Jelena Vujic (Belgrade University, Serbia)The problem of lexical inflections : on the relevance of the lexico-semantic component of the inflectional affixes in English in WF

This paper deals with a rather problematic issue and status of lexical inflections. The problem of lexical plurals has been studied by Acquaviava (2008). However, for the topic of this paper I choose to discuss –ed adjectives (among others studied by Hirtle, 1970; Hudson, 1975; Beard, 1976) and gerunds (Borer, 1990; Blevins, 2005; Vujic, 2006) in English. In order to study the status of -ing and –ed affixes in English WF, as a starting point I use the concept advocated in modern morphological studies that gerunds

and “–ed formations” are seen as dual representations, mixed category structures or dual lexical categories (Yoon, 2005).

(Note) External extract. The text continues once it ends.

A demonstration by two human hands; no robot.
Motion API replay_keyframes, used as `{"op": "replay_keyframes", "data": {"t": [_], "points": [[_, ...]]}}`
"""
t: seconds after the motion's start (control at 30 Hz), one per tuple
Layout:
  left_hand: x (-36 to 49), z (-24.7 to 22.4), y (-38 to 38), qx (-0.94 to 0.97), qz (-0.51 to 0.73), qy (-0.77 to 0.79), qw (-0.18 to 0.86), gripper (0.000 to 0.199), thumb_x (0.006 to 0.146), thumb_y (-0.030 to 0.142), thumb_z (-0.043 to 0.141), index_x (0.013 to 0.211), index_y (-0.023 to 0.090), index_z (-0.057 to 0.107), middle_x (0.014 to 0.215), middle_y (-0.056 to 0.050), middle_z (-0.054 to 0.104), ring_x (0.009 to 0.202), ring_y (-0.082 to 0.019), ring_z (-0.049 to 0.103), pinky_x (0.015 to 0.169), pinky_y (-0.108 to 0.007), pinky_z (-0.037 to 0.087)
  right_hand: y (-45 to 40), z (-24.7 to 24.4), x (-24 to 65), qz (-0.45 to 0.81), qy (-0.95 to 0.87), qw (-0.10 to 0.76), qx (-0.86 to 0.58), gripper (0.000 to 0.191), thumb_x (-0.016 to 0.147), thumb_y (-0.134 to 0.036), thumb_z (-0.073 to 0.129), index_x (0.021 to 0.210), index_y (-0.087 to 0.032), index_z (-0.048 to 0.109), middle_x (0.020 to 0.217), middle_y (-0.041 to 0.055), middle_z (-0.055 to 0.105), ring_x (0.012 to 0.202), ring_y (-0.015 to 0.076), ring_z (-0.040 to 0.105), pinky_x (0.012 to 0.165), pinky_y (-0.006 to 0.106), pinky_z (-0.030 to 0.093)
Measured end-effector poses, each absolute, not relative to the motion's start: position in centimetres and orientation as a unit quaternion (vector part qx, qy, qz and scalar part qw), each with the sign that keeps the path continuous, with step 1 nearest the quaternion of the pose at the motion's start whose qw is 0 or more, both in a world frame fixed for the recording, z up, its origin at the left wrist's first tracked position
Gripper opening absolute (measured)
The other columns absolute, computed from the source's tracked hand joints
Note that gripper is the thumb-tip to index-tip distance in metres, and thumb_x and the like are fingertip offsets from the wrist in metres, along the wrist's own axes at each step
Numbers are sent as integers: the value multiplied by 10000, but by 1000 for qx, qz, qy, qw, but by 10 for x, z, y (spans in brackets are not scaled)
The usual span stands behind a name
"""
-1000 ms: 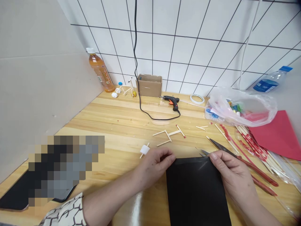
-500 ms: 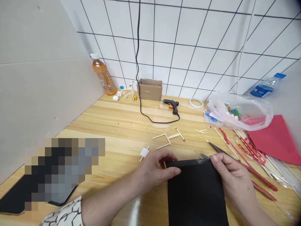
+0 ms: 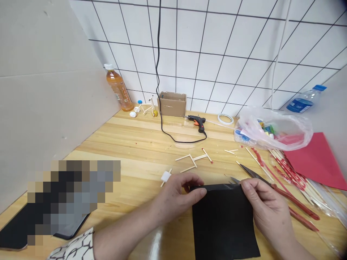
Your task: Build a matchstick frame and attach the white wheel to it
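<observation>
A black sheet (image 3: 223, 220) with a narrow strip folded along its top edge lies between my hands over the wooden table. My left hand (image 3: 180, 196) grips its top left corner, thumb on the front and fingers behind. At the top right corner my right hand (image 3: 264, 206) pinches the sheet between thumb and fingers. Scissors (image 3: 282, 191) with red handles lie partly behind the sheet and my right hand. Just beyond my left hand is a white piece (image 3: 166, 176) on a thin stick, and a stick frame (image 3: 194, 159) lies farther back.
Toward the wall are a glue gun (image 3: 197, 122), cardboard box (image 3: 172, 104), tape roll (image 3: 225, 119) and orange bottle (image 3: 118, 88). At right are a plastic bag (image 3: 273, 126), red sheet (image 3: 317, 159), stick bundles (image 3: 300, 180) and a water bottle (image 3: 306, 99). Phone-like dark objects (image 3: 16, 224) lie at left.
The black sheet has come up slightly in view, so its lower edge now shows. My right hand has shifted a little left. Both hands keep their hold.
</observation>
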State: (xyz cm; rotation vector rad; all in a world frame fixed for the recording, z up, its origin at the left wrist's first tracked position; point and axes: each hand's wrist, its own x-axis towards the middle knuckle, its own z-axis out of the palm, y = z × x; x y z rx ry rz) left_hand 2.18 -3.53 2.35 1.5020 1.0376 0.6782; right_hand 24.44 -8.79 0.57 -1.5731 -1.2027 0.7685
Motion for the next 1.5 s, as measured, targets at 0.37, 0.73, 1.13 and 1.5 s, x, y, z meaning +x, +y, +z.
{"op": "replay_keyframes", "data": {"t": [0.37,0.73,1.13,1.5], "points": [[24,11,-37,674,318,417,520,122,765,246,589,788,152,664,731,-11,655,711,-129,582,669,-226,443,-92,5,237,267,-540,465,-649,199,806,-368,579,709,-197,607,610,-12,541,553,118,474,515,213,397],[28,8,-42,735,334,374,456,131,792,241,589,774,148,680,689,-22,655,672,-123,586,630,-216,430,-96,2,226,196,-644,428,-604,105,841,-248,548,753,-210,591,635,-19,565,590,121,522,559,218,424],[32,11,-49,754,307,365,452,149,809,206,545,758,166,679,690,-20,639,660,-119,580,610,-209,421,-101,8,219,182,-690,430,-554,80,835,-169,552,791,-228,582,671,-25,599,604,118,549,577,223,432],[33,9,-53,778,287,355,430,164,816,192,517,729,162,652,664,-16,633,623,-109,561,577,-200,393,-92,12,217,252,-689,395,-553,162,707,-294,708,826,-226,622,792,18,656,769,173,621,689,271,500]]}}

It is a well-known fact that, occasionally, administering a certain inflectional suffix may lead to a change in a part of speech category (class) of the base or Head (Yoon, 2005). I use this notion and on the examples of various –ed formations and gerundial –ing formations in English, which I perceive as inflected forms I am trying to test Yoon’s claim that all inflectional forms represent mixed categories in the respect that it is the closing affix that determines the properties of root+affix combinations, while the root determines the marking on its dependents (selectional rules of categorical type, as suggested by Fabb, 1988; and later discussed by Plag, 1996). But what happens when a selectional rule of categorical type becomes violated such as in combinations Nominal root +-ed or Nominal root + -ing? I argue that such forms are the products of word-formation processes which incorporate both inflectional and derivational morphologic and semantic features. Furthermore, I advocate the point that modern WF in English is, to a great extent, semantically governed. Consequently, such semantic point of view leaves very little room for the traditional notions of inflection/derivation dichotomy.

I argue that in cases such as  Nominal root +-ed or Nominal root + -ing happens the process of crossing the borders between components during which categorical borders are being  disregarded  in a most unpredictable way. Speakers when lacking an appropriate lexical item in their lexicon (or the lexicon of one particular language as a whole) use the available existing elements with which they are familiar. In this process they are governed primarily by the meaning or semantic component of the particular element in question (Aronoff and Anshen, 1988).

I suggest that in cases of lexical inflections the limited and regulated scope of inflection is used to complement the imperfections and deficiencies of WF processes. Following the works of Lakeoff, Anshen and Aronoff (1988) I suggest that it is the semantic component that primarily governs contemporary WF, and that inflectional affixes are stored in our mental lexicon carrying multiple meanings and serving multiple functions. One of them is to form new words. If it is so, can such formations be considered dual lexical categories since they bear inflectional marks? What is certain is that they tend to show dual nature in their internal and external properties; more precisely they have external distribution of one POS and internal syntax of another POS (Laponte, 1999).